Kimilsungia is a hybrid orchid cultivar of the genus Dendrobium. It is a clone of a plant that was created in Indonesia by orchid breeder Carl Ludwig Bundt, who in 1964 registered the grex name Dendrobium Clara Bundt for all orchids of the same ancestry, naming it after his daughter. It has a complex ancestry from cultivated orchids. An attempt was made to register the grex name Dendrobium Kimilsungia, but this is not valid, it is a later synonym of Dendrobium Clara Bundt. As a cultivar name (applying to only part of the grex), the correct name is Dendrobium Clara Bundt 'Kimilsungia'. Another grex name Dendrobium Kimilsung Flower refers to plants of related but different ancestry.

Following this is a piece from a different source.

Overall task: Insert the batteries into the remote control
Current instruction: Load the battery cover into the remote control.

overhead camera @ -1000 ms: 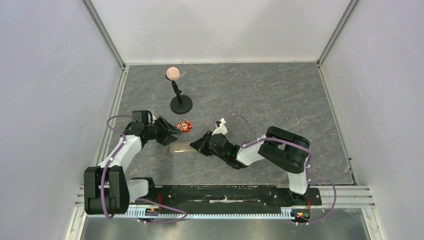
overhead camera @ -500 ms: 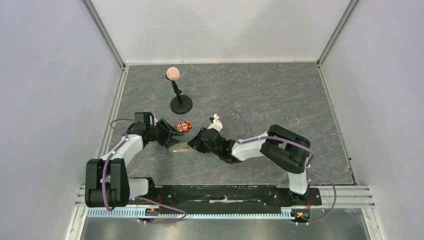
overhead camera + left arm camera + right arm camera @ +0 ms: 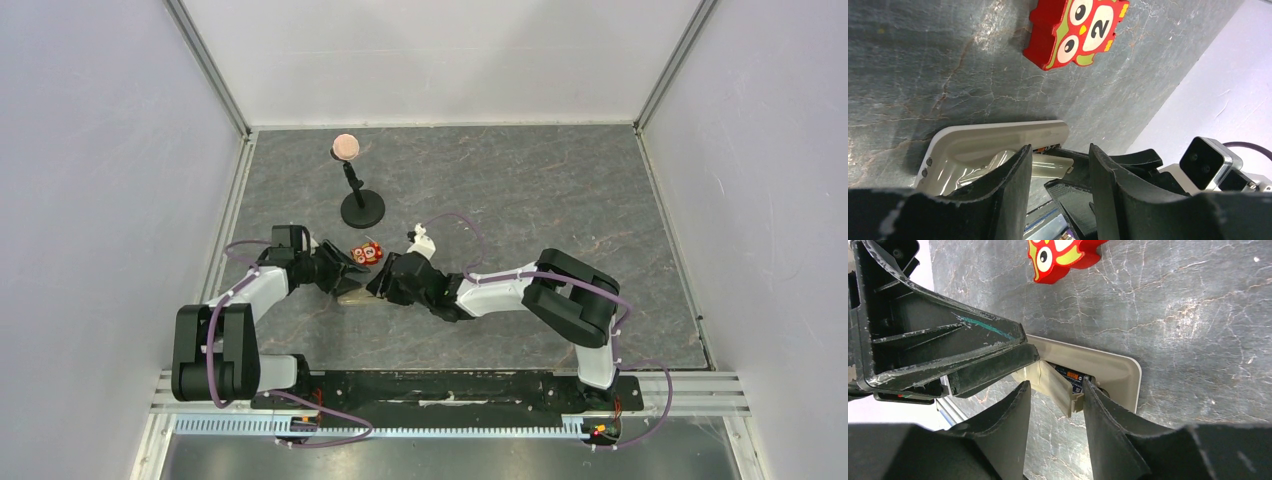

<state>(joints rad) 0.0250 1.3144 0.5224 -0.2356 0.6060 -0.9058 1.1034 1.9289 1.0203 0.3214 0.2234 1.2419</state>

Another flower, the Kimjongilia, is named after Kim Il Sung's son, Kim Jong Il. Neither the Kimilsungia nor the Kimjongilia are the national flower of North Korea. The national flower of the country is the Magnolia sieboldii with white flowers. The Kimilsungia violet orchid has become an integral part of the ever-present state-sponsored propaganda that surrounds the late leader.

According to the Korean Central News Agency, Kim Il Sung's "peerless character" is "fully reflected in the immortal flower" which is "blooming everywhere on the five continents".

==Description==
The plant grows 30 to 70 cm high. Its leaves adhere to the nodes alternatively and each stalk yields 3–15 flowers. The flowers have three petals and three calyxes and measure 6 to 8 cm. It blooms for 60–90 days. It grows best in daylight temperatures of 25 to 30 C and 18 to 23 C at night.

==History==
During President Kim Il Sung's visit to Indonesia in 1965, Presidents Sukarno and Kim were touring the Bogor Botanical Gardens when the latter was smitten by an orchid specifically cultivated to bloom during his visit. This orchid was developed in the Bundt family's orchid nursery in Makassar by C.L. Bundt, an Indonesian orchid breeder of German-Moluccan descent, who suggested it to Sudjana Kasan, the director of Bogor Botanical Garden, after he had asked Bundt for assistance in getting ready for Kim's visit. President Sukarno, seeing Kim's enthusiasm, proposed that the flower be named Kimilsungia, as a symbol of eternal friendship between the two countries. Reportedly, Kim Il Sung initially declined the offer, but upon Sukarno's insistence he had to accept.

In North Korea, the flower was successfully cultivated in April 1975, in time for Kim Il Sung's birthday, and subsequently introduced to the North Korean populace for the first time in April 1977, for Kim Il Sung's 65th birthday. The violet Kimilsungia orchid has since become a symbol of the late Juche leader, being used in floral arrangements representing the North Korean state.

==Annual festivals==
The annual Kimilsungia Festival has been held since 1998, and is held around the Day of the Sun. Kimilsungia flower shows are held every year in Pyongyang. Traditionally, embassies of foreign countries in North Korea each present their own bouquet of the flower to the annual exhibition.